De plus, le vaisseau endommagé reviendra sur Terre vide, probablement “mi ou fin mars”, a-t-il déclaré.

– Scénarios d’urgence –

A l’approche de l’arrivée du vaisseau de remplacement, en cas d’urgence entraînant la nécessité d’évacuer l’ISS, les agences spatiales russe et américaine étudient plusieurs scénarios. Ils soulignent que cet événement est hautement improbable.

Une mission de sauvetage devait être envoyée par la Russie vers l'ISS le 20 février, suite à l'incident qui a endommagé le vaisseau spatial Soyouz dans la station (AFP/)

Une mission de sauvetage devait être envoyée par la Russie vers l’ISS le 20 février, suite à l’incident qui a endommagé le vaisseau spatial Soyouz dans la station (AFP/)

Le premier scénario serait d’amener à tout prix trois membres d’équipage dans le Soyouz endommagé, malgré les inquiétudes concernant la température qui pourrait atteindre l’engin spatial lors de l’atterrissage.

La seconde serait de réduire la “charge thermique” à bord du Soyouz en “diminuant la taille de l’équipage”.

L’un des trois passagers sera ramené par un vaisseau spatial SpaceX, qui est également actuellement avec l’ISS.

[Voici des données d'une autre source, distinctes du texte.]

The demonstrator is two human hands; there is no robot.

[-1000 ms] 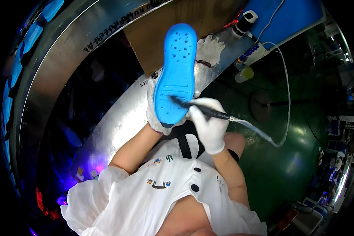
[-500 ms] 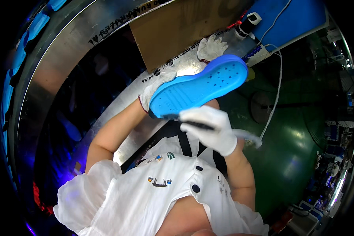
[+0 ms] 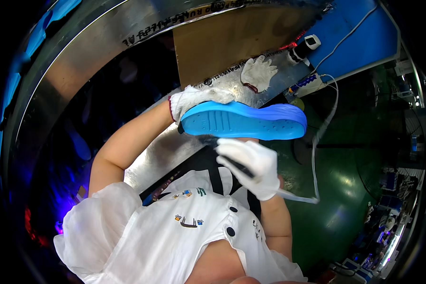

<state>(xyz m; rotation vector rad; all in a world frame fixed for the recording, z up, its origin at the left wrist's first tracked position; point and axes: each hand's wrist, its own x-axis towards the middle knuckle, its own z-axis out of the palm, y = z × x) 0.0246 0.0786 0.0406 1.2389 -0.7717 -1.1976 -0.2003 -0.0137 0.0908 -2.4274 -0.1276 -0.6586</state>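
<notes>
My gloved left fingers are wrapped over the heel end of the blue shoe sole, holding it on its side in the air, off the metal bench. My right hand is clenched round a dark pen-like tool, its tip just under the sole's edge. A spare white glove lies near the bench's far edge, beside the brown board.
</notes>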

En effet, en plus des trois membres d’équipage qui se trouvent dans le Soyouz, l’ISS compte actuellement quatre autres passagers, qui sont arrivés dans cette capsule SpaceX Dragon – qui doit également les ramener.

L’idée sera donc d’avoir une cinquième personne à bord, “dans la zone où se trouvent normalement les marchandises”, a expliqué Joel Montalbano, responsable du programme ISS à la NASA.

– Micromètre de pression –

La fuite a été repérée le 14 décembre sur le Soyouz alors que deux cosmonautes russes s’apprêtaient à faire un voyage dans l’espace.

L’enquête initiale sur les causes de la fuite de liquide de refroidissement a soulevé la possibilité d’un impact naturel de micrométéorite, de débris artificiels en orbite ou d’une défaillance de l’équipement.

Mercredi, Roscomos a déclaré que la version de l’impact de la micrométéorite “a été prouvée expérimentalement”. Selon l’agence russe, il a ouvert un trou “moins d’un millimètre de diamètre” dans le tuyau de refroidissement.

Compte tenu de la vitesse à laquelle les experts pensent que l’objet a percuté l’ISS, il pourrait s’agir d’une « météorite venue d’une direction aléatoire », et non d’un débris qui ne « pourrait pas rester sur cette orbite » à cette vitesse. , a expliqué Sergei Krikaliov.

L’agence russe détermine toute défaillance mécanique.

Pour Vitali Egorov, un expert russe des affaires spatiales, les décisions annoncées mercredi par Roscosmos sont “mieux pour assurer la sécurité (de l’équipage) et minimiser les dommages causés au système spatial”.

L’ISS est l’un des rares points de coopération entre Moscou et Washington depuis le début de l’agression russe contre l’Ukraine, lancée le 24 février, et les sanctions occidentales qui ont suivi.

Le chef de Roscosmos Yuri Borissov a rendu hommage le mois dernier à la coopération des Américains sur l’ISS, qui “ont tendu la main pour nous aider”, à un moment où les relations entre le Kremlin et la Maison Blanche étaient au plus bas.

La Station spatiale internationale a été lancée en 1998 pendant une période de coopération américano-russe, suite à la course à l’espace que les deux pays avaient menée pendant la guerre froide.

De nombreux problèmes techniques, en plus des scandales de corruption, ont porté atteinte à la réputation du secteur spatial russe ces dernières années, qui a affronté celle des États-Unis lors de la course à l’espace.

La tragédie du Soyouz MS-22 illustre les dangers qui continuent d’exister, malgré les avancées technologiques qui permettent de calculer et d’anticiper la trajectoire des objets cosmiques, à moins qu’ils ne soient trop petits.